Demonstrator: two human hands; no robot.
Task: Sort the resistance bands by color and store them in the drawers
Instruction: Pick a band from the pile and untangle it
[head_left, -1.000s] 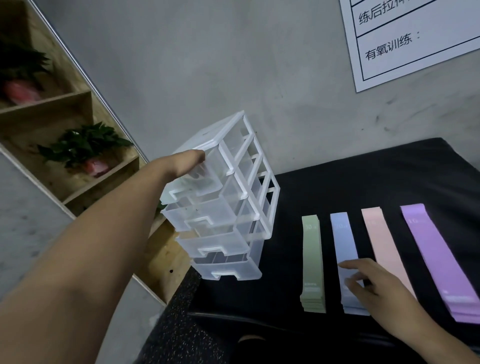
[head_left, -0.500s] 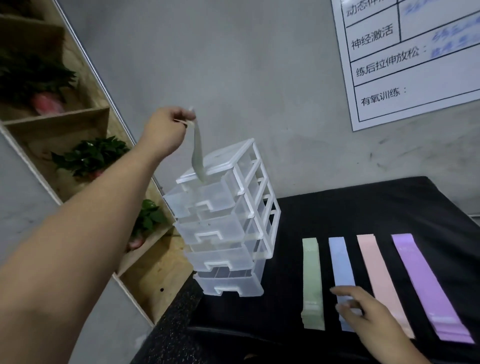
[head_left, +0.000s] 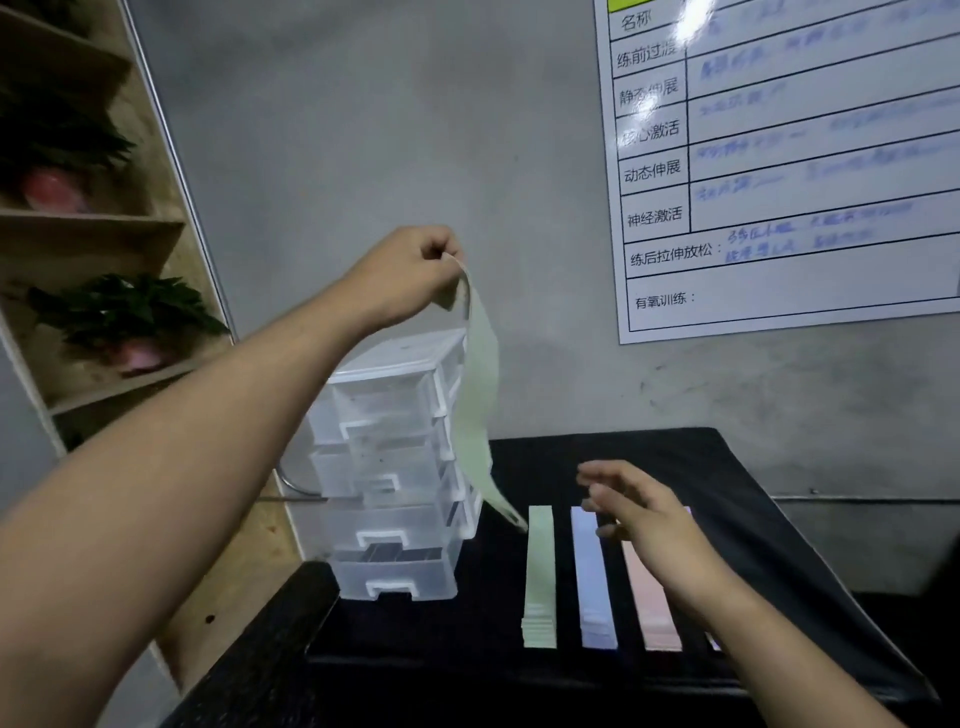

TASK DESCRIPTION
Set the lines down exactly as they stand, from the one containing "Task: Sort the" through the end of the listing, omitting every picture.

SOLUTION
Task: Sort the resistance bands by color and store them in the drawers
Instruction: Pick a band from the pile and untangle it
[head_left, -1.000s] 
[head_left, -0.500s] 
[head_left, +0.000s] 

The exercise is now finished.